● **What the task asks**: Give the number of lines below with "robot" in them, leaving out anything else.

Stored entries
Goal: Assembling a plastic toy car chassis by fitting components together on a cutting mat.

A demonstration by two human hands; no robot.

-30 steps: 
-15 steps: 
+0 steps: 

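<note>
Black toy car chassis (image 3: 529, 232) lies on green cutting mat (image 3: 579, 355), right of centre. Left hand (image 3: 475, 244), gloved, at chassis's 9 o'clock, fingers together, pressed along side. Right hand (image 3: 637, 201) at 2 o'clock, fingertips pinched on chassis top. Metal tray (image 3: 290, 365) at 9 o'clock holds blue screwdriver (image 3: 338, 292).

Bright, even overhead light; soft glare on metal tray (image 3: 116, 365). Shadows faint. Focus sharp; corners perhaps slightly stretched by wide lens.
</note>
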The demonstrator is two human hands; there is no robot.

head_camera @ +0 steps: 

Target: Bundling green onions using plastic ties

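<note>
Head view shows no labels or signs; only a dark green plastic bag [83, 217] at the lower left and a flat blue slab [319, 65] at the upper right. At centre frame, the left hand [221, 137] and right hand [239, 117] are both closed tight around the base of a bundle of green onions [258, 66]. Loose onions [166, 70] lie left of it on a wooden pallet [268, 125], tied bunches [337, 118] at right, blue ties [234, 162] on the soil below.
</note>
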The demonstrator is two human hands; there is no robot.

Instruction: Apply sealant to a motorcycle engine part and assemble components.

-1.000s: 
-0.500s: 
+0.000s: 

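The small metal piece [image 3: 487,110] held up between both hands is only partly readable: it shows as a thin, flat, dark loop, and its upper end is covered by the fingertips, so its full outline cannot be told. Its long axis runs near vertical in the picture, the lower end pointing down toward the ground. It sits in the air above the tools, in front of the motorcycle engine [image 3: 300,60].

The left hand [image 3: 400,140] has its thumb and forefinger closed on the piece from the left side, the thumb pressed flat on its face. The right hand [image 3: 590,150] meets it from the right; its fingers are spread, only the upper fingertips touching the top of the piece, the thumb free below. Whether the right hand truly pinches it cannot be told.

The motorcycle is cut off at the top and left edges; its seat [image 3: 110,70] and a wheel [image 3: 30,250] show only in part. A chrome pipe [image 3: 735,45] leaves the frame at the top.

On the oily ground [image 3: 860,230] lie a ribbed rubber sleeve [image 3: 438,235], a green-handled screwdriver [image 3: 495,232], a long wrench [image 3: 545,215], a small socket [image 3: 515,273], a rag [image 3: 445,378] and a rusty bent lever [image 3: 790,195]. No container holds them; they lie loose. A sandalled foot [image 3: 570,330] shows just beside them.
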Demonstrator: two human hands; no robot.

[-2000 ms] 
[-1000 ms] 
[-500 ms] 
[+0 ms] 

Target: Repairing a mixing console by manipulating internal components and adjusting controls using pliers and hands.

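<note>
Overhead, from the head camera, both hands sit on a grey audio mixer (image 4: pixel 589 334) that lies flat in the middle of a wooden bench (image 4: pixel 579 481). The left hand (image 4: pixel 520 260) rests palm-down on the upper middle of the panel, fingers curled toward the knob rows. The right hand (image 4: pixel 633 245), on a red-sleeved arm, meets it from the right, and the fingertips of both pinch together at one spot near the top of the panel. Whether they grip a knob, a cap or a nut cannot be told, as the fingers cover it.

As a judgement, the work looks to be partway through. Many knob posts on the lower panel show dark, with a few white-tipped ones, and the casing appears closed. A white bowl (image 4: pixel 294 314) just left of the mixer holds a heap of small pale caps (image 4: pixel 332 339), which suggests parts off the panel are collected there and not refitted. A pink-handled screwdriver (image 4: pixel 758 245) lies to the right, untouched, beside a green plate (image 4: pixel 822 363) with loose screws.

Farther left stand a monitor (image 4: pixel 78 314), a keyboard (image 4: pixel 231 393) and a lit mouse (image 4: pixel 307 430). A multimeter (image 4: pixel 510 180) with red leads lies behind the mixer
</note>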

● **Expected output**: 4